### Aim of the exercise
What you return should be the complete listing, unchanged, with no pictures in it.

### Information supplied
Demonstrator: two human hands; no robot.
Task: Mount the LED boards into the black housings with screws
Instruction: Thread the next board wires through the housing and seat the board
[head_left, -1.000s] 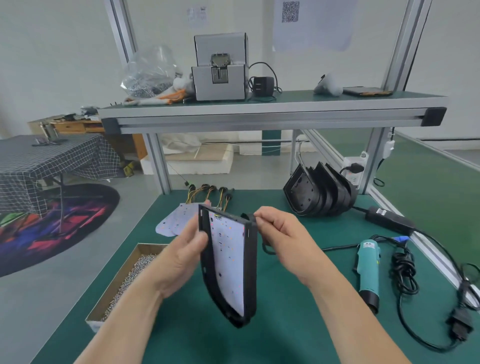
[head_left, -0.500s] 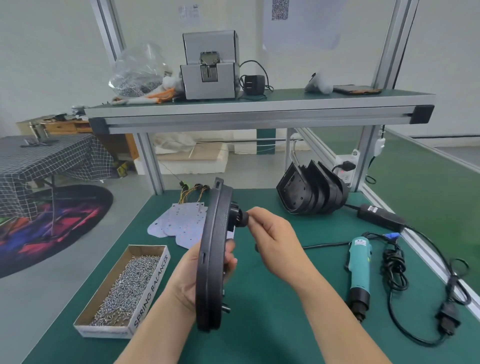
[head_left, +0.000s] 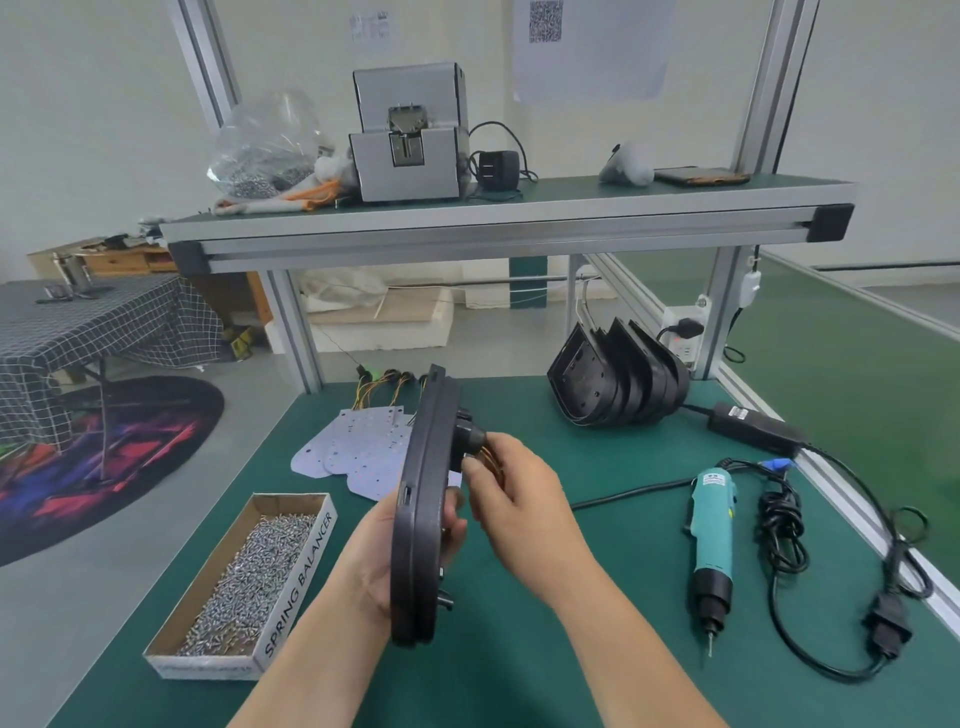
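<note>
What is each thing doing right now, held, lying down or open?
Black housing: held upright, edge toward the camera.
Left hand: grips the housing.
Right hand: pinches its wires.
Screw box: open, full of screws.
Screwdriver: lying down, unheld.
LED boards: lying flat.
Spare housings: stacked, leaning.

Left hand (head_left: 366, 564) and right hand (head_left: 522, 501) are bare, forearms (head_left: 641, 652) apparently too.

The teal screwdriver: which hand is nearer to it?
Right. The right hand, pinching the wires, lies left of the screwdriver; the left hand, gripping the black housing, is farther left.
</note>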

### Answer section
Demonstrator: two human hands; no robot.
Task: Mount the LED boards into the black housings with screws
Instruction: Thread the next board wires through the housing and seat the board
[head_left, -1.000s] 
[head_left, -0.500s] 
[head_left, +0.000s] 
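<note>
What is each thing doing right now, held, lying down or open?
Black housing: held upright, edge toward the camera.
Left hand: grips the housing.
Right hand: pinches its wires.
Screw box: open, full of screws.
Screwdriver: lying down, unheld.
LED boards: lying flat.
Spare housings: stacked, leaning.

Left hand (head_left: 366, 564) and right hand (head_left: 522, 501) are bare, forearms (head_left: 641, 652) apparently too.

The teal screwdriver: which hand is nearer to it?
Right. The right hand, pinching the wires, lies left of the screwdriver; the left hand, gripping the black housing, is farther left.
</note>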

The answer to this exercise has been written out completely.